Let $A,B, C,A',B'$ be an abelian groups. Let $f:A\to B$ and $g:B\to C$ be group homomorphisms.

Question

Let $A,B, C,A',B'$ be an abelian groups. Let $f:A\to B$ and $g:B\to C$ be group homomorphisms.

Suppose $A'\cong A$, $B'\cong B$ and $C\cong C'$ as abelian groups and $imf\subset kerg$.

Let $f':A'\to B'$ and $g':B'\to C'$ be induced map. ($f'$ is a composition map $ A'\cong A\to B\cong B'$, and the same for $g'$ )

Then, How can we say there is an isomorphism between $kerf/imf \cong kerf'/img'$ ?

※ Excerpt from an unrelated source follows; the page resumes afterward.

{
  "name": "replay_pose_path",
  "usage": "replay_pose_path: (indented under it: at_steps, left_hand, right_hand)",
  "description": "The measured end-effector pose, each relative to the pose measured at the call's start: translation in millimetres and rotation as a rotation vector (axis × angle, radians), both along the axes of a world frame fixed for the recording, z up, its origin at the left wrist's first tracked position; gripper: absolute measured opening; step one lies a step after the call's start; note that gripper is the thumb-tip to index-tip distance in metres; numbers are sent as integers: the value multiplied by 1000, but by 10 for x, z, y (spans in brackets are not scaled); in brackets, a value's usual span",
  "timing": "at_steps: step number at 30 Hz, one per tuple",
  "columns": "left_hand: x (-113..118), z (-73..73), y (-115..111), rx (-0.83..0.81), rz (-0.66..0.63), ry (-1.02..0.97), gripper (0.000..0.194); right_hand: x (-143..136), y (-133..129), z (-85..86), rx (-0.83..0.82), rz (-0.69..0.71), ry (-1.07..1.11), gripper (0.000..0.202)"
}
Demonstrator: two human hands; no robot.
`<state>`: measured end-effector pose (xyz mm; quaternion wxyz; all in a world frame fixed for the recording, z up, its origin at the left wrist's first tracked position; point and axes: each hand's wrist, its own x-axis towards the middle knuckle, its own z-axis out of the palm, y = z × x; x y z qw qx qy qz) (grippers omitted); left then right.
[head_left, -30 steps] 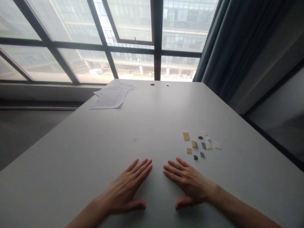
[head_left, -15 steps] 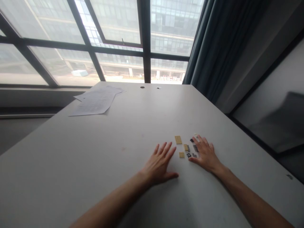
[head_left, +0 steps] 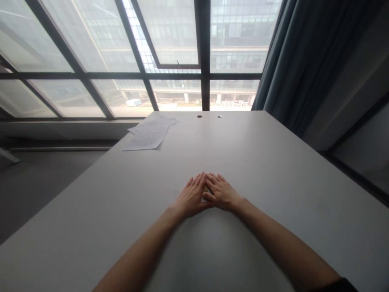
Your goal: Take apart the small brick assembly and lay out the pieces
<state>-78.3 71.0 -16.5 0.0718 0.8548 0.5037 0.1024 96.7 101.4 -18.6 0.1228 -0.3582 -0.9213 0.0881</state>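
Observation:
My left hand [head_left: 192, 196] lies flat on the white table [head_left: 258, 170], fingers stretched out and pointing forward. Beside it, my right hand [head_left: 221, 192] is flat too, its fingertips meeting those of the left. The thumbs come together lower down, leaving a small gap between the hands. In that gap shows part of a yellowish building brick [head_left: 207, 189]. Any other small bricks are hidden under the palms and fingers. Neither hand grips anything that I can see.
Printed paper sheets [head_left: 148, 134] lie at the table's far left. Two small round cable holes, one of them a dark hole [head_left: 199, 116], sit near the far edge. Beyond are a large window [head_left: 170, 36] and a dark blue curtain [head_left: 291, 69] at the right.
Both hands were apart, with yellow and dark bricks showing between and under them. They have come together over the bricks, the right hand sweeping left. The view has turned left.

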Motion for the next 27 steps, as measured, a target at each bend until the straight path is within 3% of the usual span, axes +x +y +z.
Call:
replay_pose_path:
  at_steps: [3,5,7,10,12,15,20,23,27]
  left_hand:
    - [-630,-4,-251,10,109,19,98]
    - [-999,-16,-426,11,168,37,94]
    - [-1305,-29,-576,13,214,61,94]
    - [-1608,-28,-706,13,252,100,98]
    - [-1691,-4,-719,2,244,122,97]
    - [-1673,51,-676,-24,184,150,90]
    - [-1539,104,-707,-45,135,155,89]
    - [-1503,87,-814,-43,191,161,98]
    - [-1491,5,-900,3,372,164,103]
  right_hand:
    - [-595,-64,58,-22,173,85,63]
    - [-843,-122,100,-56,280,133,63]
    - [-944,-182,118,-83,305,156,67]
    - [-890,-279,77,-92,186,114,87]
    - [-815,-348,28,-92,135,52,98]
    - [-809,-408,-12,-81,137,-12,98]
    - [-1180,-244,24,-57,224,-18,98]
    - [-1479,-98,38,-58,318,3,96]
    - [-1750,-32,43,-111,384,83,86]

If both $kerf$ and $img$ is finite, it is clear $kerf/imf$ and $kerf'/img'$ has the same order, but I'm stuck with constructing isomorphism between them.

Answer 1

Preliminary fact.

Consider a commutative square of abelian groups as below, where the horizontal homomorphisms are isomorphisms: $\require{AMScd}$ $$\begin{CD} M@>\sim>>M'\\ @V\alpha VV @V\beta VV\\ N@>\sim>> N' \end{CD}$$

1. The unique homomorphism $\operatorname{ker}\alpha\to\operatorname{ker}\beta$ which makes the following square commutative is an isomorphism: $$\begin{CD} \operatorname{ker}\alpha@>>>\operatorname{ker}\beta\\ @VVV @VVV\\ M@>\sim>> M' \end{CD}$$
2. The unique homomorphism $N/\operatorname{im}\alpha\to N'/\operatorname{im}\beta$ which makes the following square commutative is an isomorphism: $$\begin{CD} N@>\sim>>N'\\ @VVV @VVV\\ N/\operatorname{im}\alpha@>>> N'/\operatorname{im}\beta \end{CD}$$

Answer.

In your problem, you obtain an isomorphism $h:\operatorname{ker}g\to\operatorname{ker}g'$, using point (1) on the following square: $$\begin{CD} B@>\sim>>B'\\ @Vg VV @Vg' VV\\ C@>\sim>> C' \end{CD}$$ Since $\operatorname{im}f\subset\operatorname{ker}g$ and $\operatorname{im}f'\subset\operatorname{ker}g'$, you get the following square:$$\begin{CD} A@>\sim>>A'\\ @Vf VV @Vf' VV\\ \operatorname{ker}g@>h>> \operatorname{ker}g' \end{CD}$$ Applying point (2) to the latter square gives the isomorphism you're looking for.